_Exercise objective_. Print exactly those lines that run from the beginning of the data to the line bearing "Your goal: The", inclusive.

_Recorded data_.
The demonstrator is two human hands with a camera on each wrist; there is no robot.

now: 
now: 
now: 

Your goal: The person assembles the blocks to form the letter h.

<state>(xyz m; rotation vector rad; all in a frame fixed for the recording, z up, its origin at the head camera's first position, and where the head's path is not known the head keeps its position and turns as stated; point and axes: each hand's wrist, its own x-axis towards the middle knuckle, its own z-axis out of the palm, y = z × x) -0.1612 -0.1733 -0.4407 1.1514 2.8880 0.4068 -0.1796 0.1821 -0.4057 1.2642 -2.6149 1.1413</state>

_Worked solution_.
The demonstrator is two human hands with a camera on each wrist; there is no robot.

now: 
now: 
now: 

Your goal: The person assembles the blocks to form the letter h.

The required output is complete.